Using Arm NN on Android
The Arm NN SDK is a set of open-source tools that enable ML workloads on power-efficient devices. It provides a bridge between existing NN frameworks and Arm Cortex-A CPUs, Arm Mali GPUs, and Ethos NPUs. Arm NN technology is available on standard consumer mobile devices using the latest hardware with Cortex processors and latest Android libraries.
Using Arm NN should be transparent — you are calling the same standard Android APIs, Arm NN is there by default.
For NNAPI to take full advantage of a device’s hardware, drivers for the hardware must be present. On newer devices from Samsung running Android Q (Android 10), the drivers are available out of the box. For older devices, developers can compile and install the drivers themselves. To complete this procedure root access to the device is needed.
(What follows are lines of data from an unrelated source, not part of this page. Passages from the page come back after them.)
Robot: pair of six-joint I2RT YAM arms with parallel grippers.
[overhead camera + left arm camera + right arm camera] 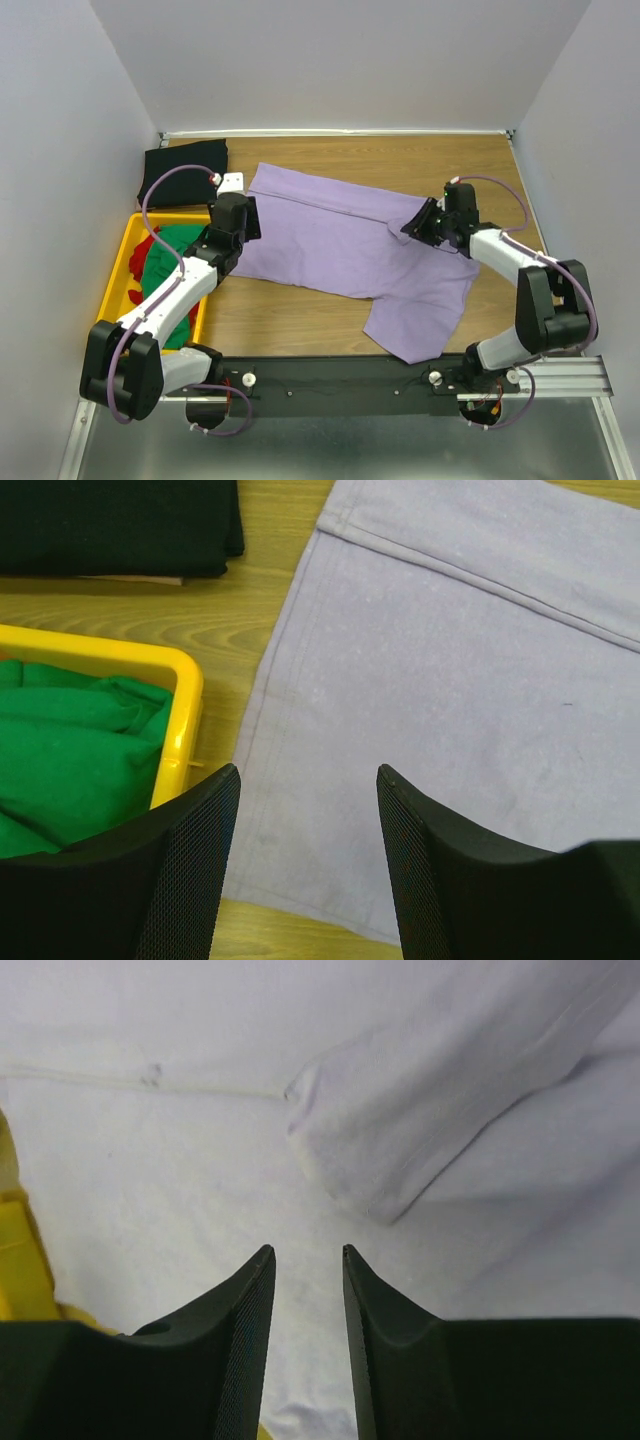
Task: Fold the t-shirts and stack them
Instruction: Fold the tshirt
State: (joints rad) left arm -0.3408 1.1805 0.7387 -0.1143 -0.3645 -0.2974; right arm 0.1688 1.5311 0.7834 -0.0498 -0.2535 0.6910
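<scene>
Large lavender cloth t-shirt (330, 250) spread on wooden counter (290, 325). Left hand (308, 775) wide open over its edge, empty. Right hand (305, 1250) narrowly parted, empty, by folded flap (370, 1140).

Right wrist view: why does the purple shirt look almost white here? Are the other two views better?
Right wrist view: the lavender t-shirt is overexposed, nearly white, with a soft shadow beside its folded flap. Left wrist view: truer lavender-grey colour, hem stitching sharp, mesh texture of the left gripper readable. Top view: even light, no glare.
</scene>
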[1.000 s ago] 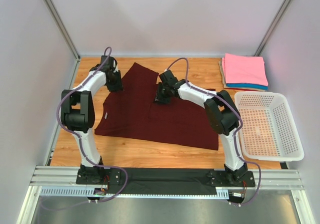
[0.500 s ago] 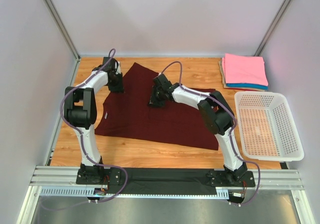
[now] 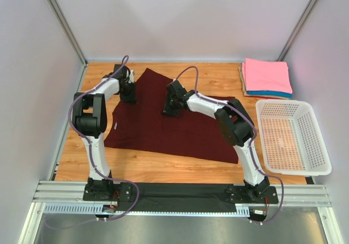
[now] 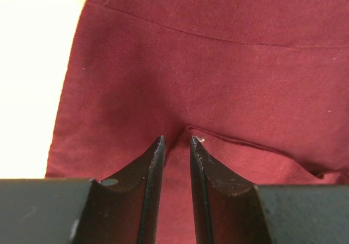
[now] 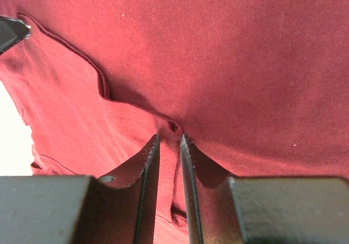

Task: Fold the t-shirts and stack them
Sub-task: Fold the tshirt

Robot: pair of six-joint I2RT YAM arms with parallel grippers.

The source code for the drivers is available at https://github.com/ARM-software/android-nn-driver.
Image Classification with NNAPI
Let's take a look at an image classification example and how it can take advantage of NNAPI. Within an Android application, at a high level, you will need to do the following to use a TensorFlow Lite model with NNAPI.
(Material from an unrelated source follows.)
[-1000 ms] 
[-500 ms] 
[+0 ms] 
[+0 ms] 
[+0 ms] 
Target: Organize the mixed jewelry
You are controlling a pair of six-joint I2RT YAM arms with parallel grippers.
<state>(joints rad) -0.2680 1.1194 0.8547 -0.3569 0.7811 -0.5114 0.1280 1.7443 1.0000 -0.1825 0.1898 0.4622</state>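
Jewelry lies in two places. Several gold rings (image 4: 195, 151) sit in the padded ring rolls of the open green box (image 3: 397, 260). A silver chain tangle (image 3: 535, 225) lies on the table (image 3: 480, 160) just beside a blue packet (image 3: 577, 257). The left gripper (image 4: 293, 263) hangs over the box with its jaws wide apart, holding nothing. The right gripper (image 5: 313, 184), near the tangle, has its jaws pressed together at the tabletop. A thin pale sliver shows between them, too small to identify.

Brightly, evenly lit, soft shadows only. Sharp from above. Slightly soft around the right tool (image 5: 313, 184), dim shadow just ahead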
- Load the labels for the TensorFlow Lite Model
- Create a TensorFlow interpreter options object and add an NNAPI delegate to it
- Create the TensorFlow interpreter object
- Pre-process image to be recognized
- Run the interpreter against the image
- Examine the results
The labels for a model are often stored in a text file. In the example code, the labels are stored with each label being on a separate line. These are added to a variable holding a list of strings named labelList within the code.
The Interpreter.Options object is used to specify settings for how the TensorFlow Lite interpreter will execute. Among the settings that it can control is whether to run the model on the CPU or on other hardware. This is done through creating a delegate object and adding it to the options object.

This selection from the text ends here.